How Spotify Killed Vanity Metrics (And Built a $25B Business)

The discovery metric that predicted retention better than 50B monthly plays

Hey Warblers,

In 2015, Spotify had a problem that looked like success.

100 million users. 50 billion plays per month. Every chart trending up and to the right.

But when Apple Music launched that June, Spotify faced a surprising reality: heavy usage didn't predict loyalty. Users playing thousands of songs monthly were just as likely to switch as casual listeners.

The investigation revealed an uncomfortable truth: play count alone was a weak predictor of retention.

This discovery led to Discover Weekly and a complete philosophical overhaul of how Spotify—and now every smart product team—thinks about metrics.

The Paradigm Shift: From Consumption to Discovery

Spotify's revelation was profound yet simple: measuring consumption isn't the same as measuring value.

Think about it. A user playing the same 100 songs on repeat generates massive "engagement" numbers. They're inflating your MAU, your session length, your play count. By every traditional metric, they're a power user.

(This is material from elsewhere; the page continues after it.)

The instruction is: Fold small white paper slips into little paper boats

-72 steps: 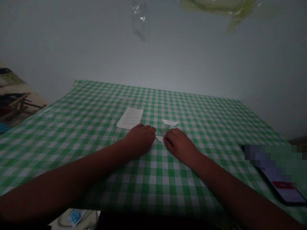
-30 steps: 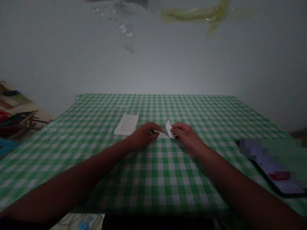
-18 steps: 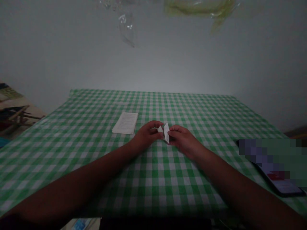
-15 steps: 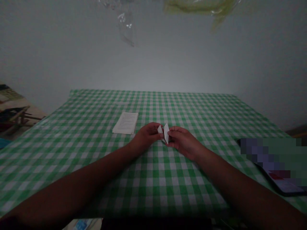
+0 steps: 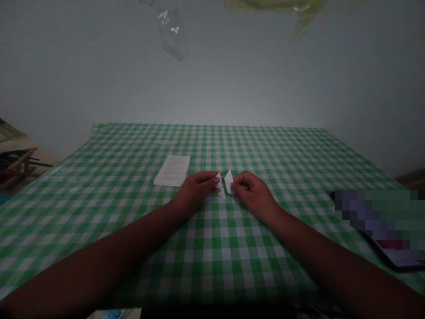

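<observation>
Small white folded paper shows between my hands, over the middle of the checked tablecloth. My left hand (image 5: 199, 188) pinches the left folded paper piece (image 5: 220, 186), which has a pointed lower tip. Between the thumb and fingers of my right hand (image 5: 254, 190) is the right folded paper piece (image 5: 229, 182), with printed lines on its face. A narrow gap separates the two pieces; whether they join behind the fingers I cannot tell. Just beyond my left hand lies a stack of printed paper sheets (image 5: 172, 170), flat on the cloth.
A green-and-white checked tablecloth (image 5: 212, 248) covers the table, which reaches back to a pale wall (image 5: 212, 84). At the right edge lies a phone or tablet (image 5: 392, 257), its screen blurred out. Clear plastic (image 5: 171, 33) and yellow plastic (image 5: 275, 5) hang on the wall.
The two folded paper faces have moved slightly apart, and more of the left one shows. My left hand has shifted a little left; the fingers of my right hand have curled in more.
</observation>
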Demonstrator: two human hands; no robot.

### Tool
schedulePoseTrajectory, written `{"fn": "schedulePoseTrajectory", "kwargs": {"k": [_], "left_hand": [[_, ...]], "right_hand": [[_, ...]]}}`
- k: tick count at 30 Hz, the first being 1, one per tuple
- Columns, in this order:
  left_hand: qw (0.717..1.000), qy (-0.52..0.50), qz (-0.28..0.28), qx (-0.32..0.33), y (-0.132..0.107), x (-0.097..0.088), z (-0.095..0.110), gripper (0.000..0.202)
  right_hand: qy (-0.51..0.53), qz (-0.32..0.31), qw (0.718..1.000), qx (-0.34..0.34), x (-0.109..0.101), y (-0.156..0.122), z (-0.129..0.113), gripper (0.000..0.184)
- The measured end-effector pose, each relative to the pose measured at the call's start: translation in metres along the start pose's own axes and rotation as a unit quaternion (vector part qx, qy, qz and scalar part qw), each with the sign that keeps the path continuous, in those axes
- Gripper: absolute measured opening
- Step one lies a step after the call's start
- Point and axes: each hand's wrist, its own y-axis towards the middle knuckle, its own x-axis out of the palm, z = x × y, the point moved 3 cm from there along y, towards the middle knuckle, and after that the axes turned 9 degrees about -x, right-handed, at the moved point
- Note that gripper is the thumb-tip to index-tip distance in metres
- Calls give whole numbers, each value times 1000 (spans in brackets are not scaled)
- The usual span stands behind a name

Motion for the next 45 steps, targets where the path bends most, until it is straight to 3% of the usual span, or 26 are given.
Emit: {"fn": "schedulePoseTrajectory", "kwargs": {"k": [11,26,33,45], "left_hand": [[1000,-1,12,-2,-2,0,1,30],[999,2,50,11,-3,2,2,32],[999,0,44,9,-1,1,0,33],[999,-11,41,9,-2,2,2,30]], "right_hand": [[-38,-2,999,-12,4,-4,-4,7],[-11,-8,1000,-26,8,-5,-2,8],[-39,23,999,-25,4,-5,-7,7],[-68,17,997,-32,5,-7,-8,6]]}}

But they're not getting any new value from your product. They're using Spotify like a CD player with a really good shuffle function. When a competitor offers the same songs for cheaper (or free), why would they stay?

Spotify's own research on listening diversity (published by their R&D team) found that users with more varied listening patterns had significantly higher retention rates when controlling for overall activity. It wasn't how much you listened—it was how you listened.

By "discovery," Spotify meant users saving songs from artists they'd never played before, exploring new genres, and breaking out of listening loops. This wasn't just about new content—it was about expanding musical horizons.

The Three Paradigms of Product Metrics

While Spotify has publicly discussed their shift toward discovery metrics and listening diversity, the three-paradigm framework below synthesizes common product practices inspired by their approach:

Paradigm 1: Activity Metrics (What Pirate Metrics Measure) These measure what users do, not why they do it:

  • Plays, clicks, pages viewed

  • Time spent, sessions, DAU/MAU

  • Features used, buttons pressed

The fundamental issue: Activity can increase while value decreases. A confused user clicking everywhere generates great "engagement" metrics while having a terrible experience.

Paradigm 2: Success Metrics (What Users Actually Want) These measure whether users achieve their goals:

  • Problems solved, jobs completed

  • Aha moments reached, value realized

  • Success states achieved

The insight: Users don't want to use your product. They want to achieve something through your product.

Paradigm 3: Relationship Metrics (What Creates Long-term Value) These measure the depth of user connection:

  • Trust built, habits formed

  • Identity reinforcement, community connection

  • Switching costs (emotional, not just functional)

The reality: Retention isn't about usage. It's about becoming part of someone's life.

The Framework: From Vanity to Value

Instead of vanity metrics, leading product teams now use a three-layer approach (inspired by companies like Spotify who've moved beyond vanity metrics):

Layer 1: Input Metrics (Seeds You Plant Today)

These are leading indicators—actions you take that might create value. The key insight: inputs must be directly controllable by your team within one sprint.

Think of inputs like planting seeds. You can control:

  • How many seeds you plant

  • Where you plant them

  • How you water them

You cannot control:

  • Whether they grow

  • How fast they grow

  • What fruit they bear

For discovery-focused products, this might mean measuring how many opportunities for discovery you create—though the specific metrics vary by company and context.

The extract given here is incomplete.